◆ **Requirement**
Return all of the data exactly as written, without the pictures.

_ _ _ _ _ _ _

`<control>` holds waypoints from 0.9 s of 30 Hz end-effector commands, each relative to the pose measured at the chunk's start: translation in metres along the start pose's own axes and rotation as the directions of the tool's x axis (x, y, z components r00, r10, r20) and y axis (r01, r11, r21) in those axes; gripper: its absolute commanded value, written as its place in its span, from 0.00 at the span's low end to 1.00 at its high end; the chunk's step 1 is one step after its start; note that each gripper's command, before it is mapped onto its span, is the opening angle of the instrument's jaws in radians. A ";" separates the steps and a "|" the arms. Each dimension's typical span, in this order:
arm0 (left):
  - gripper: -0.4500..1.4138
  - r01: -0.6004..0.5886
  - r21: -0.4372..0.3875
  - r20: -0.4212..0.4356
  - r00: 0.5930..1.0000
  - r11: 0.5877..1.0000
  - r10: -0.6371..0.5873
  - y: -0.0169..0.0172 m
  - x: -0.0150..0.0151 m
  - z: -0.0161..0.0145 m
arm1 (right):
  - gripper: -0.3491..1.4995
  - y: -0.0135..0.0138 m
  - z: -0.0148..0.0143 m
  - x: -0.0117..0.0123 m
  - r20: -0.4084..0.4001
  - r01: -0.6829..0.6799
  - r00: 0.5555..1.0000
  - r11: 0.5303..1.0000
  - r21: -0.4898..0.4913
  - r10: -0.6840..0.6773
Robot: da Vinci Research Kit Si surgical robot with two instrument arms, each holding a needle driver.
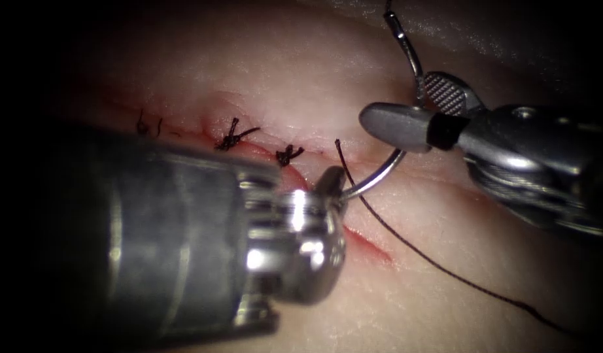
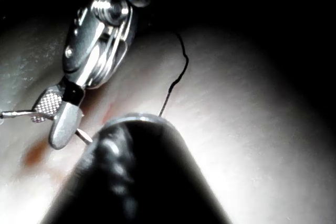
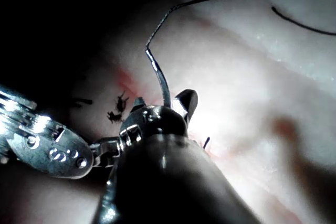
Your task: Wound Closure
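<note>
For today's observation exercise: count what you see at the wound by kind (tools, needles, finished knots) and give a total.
Tools: 2, the left tool gripping the needle near its tip, the right tool with jaws open around the needle's upper curve.
Needles: 1, the curved needle, above the tissue.
Finished knots: 3, the knots along the cut.
Total: 6.

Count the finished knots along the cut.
3 that show. One knot sits just left of the left tool, a second knot further left, and a third knot at the dim far left. The left tool's shaft may hide more.
</note>
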 end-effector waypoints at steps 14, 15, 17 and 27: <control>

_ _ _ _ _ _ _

◆ **Output for this task**
`<control>` holds waypoints from 0.9 s of 30 Hz end-effector commands, each relative to the pose measured at the chunk's start: translation in metres along the start pose's own axes and rotation as the directions of the tool's x axis (x, y, z components r00, r10, r20) and y axis (r01, r11, r21) in those axes; gripper: its absolute commanded value, written as its place in its span, from 0.00 at the span's low end to 1.00 at its high end; the chunk's step 1 is one step after its start; note that each gripper's command, before it is mapped onto its span, is the opening angle of the instrument's jaws in radians. A ";" separates the steps and a "|" the arms. Each dimension's typical span, in this order:
arm0 (left):
  - gripper: -0.4500..1.4138
  - r01: -0.6004..0.5886
  - r21: -0.4372..0.3875
  - r20: -0.4212..0.4356
  - r00: 0.5930..1.0000
  - r11: 0.5877..1.0000
  - r10: -0.6371..0.5873
  - y: -0.0169..0.0172 m
  - x: -0.0150..0.0151 m
  - z: -0.0161..0.0145 m
arm1 (right):
  - gripper: -0.3491..1.4995
  - y: -0.0135..0.0138 m
  - z: -0.0148..0.0143 m
  - x: -0.0117..0.0123 m
  - r20: -0.4084..0.4001
  - r01: -0.6829..0.6799
  - r00: 0.5555..1.0000
  - r11: 0.5303..1.0000
  - r21: -0.4898..0.4913
  - r10: -0.6840..0.6773
Robot: da Vinci Research Kit Si surgical robot with two instrument arms, each holding a needle driver.
Your task: Wound Closure
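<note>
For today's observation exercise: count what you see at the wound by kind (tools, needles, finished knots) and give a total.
Tools: 2, the left tool gripping the needle near its tip, the right tool with jaws open around the needle's upper curve.
Needles: 1, the curved needle, above the tissue.
Finished knots: 3, the knots along the cut.
Total: 6.

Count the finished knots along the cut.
3 that show. One knot sits just left of the left tool, a second knot further left, and a third knot at the dim far left. The left tool's shaft may hide more.
</note>
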 end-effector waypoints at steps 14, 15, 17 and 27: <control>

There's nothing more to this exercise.